__Exercise aim__: Look through the data below and return each line where "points" appears.

__Material for this task__:
┄┄┄┄┄┄

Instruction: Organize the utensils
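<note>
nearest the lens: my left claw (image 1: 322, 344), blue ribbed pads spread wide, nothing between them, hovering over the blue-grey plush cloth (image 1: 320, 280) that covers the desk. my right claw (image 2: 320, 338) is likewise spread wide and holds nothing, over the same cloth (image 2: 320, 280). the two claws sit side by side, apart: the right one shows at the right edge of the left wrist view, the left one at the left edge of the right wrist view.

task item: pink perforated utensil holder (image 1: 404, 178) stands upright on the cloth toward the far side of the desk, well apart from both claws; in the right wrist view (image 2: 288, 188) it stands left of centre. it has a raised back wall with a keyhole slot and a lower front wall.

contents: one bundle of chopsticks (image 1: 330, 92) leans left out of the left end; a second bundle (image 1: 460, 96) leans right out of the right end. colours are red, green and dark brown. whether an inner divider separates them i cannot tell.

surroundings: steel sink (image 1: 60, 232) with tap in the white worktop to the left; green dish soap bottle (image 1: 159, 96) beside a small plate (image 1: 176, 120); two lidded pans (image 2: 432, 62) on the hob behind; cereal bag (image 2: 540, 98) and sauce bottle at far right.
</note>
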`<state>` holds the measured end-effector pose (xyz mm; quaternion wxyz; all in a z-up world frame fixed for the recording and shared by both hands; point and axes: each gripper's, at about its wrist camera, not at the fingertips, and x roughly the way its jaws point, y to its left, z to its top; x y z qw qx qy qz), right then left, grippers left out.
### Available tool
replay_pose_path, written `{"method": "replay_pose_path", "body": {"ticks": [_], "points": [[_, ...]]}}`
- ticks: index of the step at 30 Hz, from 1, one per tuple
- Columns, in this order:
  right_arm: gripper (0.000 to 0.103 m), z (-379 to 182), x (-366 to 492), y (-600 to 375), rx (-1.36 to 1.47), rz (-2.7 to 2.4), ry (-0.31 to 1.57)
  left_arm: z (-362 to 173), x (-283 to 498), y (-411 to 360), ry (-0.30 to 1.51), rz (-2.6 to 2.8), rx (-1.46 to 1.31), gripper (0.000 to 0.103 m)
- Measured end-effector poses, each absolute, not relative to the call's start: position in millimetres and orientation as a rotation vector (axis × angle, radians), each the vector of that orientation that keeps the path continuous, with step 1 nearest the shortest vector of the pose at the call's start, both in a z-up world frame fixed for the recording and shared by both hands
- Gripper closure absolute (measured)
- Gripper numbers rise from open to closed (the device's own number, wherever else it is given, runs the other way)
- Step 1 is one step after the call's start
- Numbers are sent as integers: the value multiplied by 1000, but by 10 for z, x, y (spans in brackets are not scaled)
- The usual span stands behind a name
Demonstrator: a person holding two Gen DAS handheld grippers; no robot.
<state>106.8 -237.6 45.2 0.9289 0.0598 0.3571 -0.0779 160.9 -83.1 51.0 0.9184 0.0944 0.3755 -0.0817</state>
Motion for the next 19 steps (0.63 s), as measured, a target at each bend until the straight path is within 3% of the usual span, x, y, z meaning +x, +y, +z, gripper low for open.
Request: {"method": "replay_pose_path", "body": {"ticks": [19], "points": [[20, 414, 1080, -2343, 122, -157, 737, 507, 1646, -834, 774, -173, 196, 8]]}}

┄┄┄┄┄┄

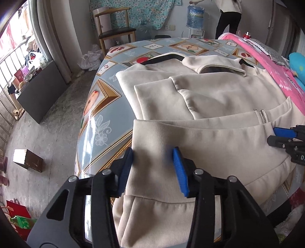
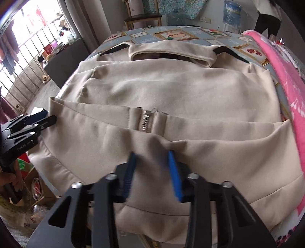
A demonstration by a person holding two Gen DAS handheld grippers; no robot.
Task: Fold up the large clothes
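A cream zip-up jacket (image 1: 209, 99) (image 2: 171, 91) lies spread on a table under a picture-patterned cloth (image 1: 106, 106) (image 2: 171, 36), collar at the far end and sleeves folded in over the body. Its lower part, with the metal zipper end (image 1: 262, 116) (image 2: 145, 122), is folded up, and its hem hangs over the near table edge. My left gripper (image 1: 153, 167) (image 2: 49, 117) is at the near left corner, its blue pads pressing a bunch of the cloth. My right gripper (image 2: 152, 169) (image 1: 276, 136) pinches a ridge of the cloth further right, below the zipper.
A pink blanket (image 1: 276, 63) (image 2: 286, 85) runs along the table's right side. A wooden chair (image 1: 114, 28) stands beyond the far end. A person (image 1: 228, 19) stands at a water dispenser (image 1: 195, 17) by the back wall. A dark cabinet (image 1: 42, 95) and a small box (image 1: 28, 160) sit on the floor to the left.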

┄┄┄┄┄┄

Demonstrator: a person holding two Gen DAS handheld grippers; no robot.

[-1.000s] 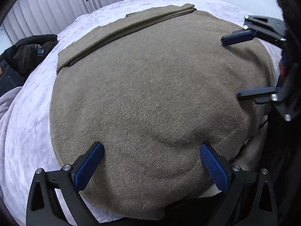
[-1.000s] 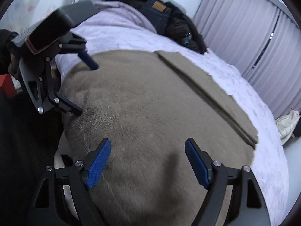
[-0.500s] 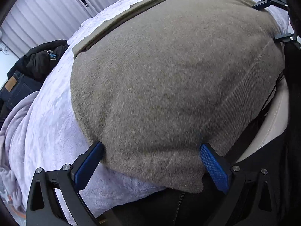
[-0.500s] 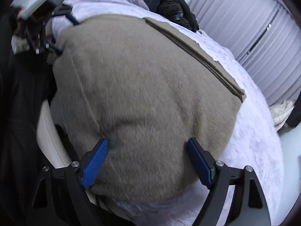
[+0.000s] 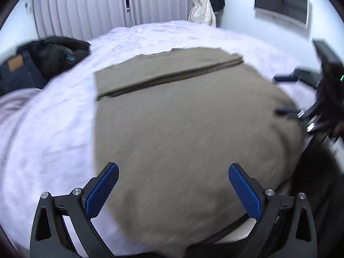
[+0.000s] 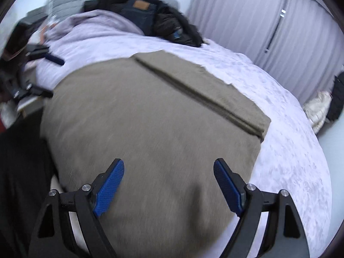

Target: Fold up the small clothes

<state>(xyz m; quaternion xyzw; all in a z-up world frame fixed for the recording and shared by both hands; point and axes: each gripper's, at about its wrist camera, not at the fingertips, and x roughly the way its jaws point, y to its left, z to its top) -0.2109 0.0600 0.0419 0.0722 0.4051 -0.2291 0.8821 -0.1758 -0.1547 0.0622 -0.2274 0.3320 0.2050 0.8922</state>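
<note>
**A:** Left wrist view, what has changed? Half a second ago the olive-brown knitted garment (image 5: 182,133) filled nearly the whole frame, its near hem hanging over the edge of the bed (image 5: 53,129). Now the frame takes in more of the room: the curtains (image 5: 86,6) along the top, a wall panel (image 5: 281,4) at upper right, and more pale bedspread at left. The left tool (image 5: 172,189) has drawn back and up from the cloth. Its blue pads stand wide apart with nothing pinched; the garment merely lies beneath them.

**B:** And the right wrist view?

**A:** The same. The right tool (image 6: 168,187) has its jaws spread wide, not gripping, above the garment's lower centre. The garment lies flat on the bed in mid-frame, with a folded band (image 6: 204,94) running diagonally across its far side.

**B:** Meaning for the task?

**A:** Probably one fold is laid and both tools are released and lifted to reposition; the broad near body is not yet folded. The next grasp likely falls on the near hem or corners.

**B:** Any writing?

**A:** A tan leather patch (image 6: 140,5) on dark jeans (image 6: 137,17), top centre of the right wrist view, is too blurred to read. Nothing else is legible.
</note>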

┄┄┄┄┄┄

__Solution for this exercise__:
replay_pose_path, written `{"method": "replay_pose_path", "body": {"ticks": [_], "points": [[_, ...]]}}`
Request: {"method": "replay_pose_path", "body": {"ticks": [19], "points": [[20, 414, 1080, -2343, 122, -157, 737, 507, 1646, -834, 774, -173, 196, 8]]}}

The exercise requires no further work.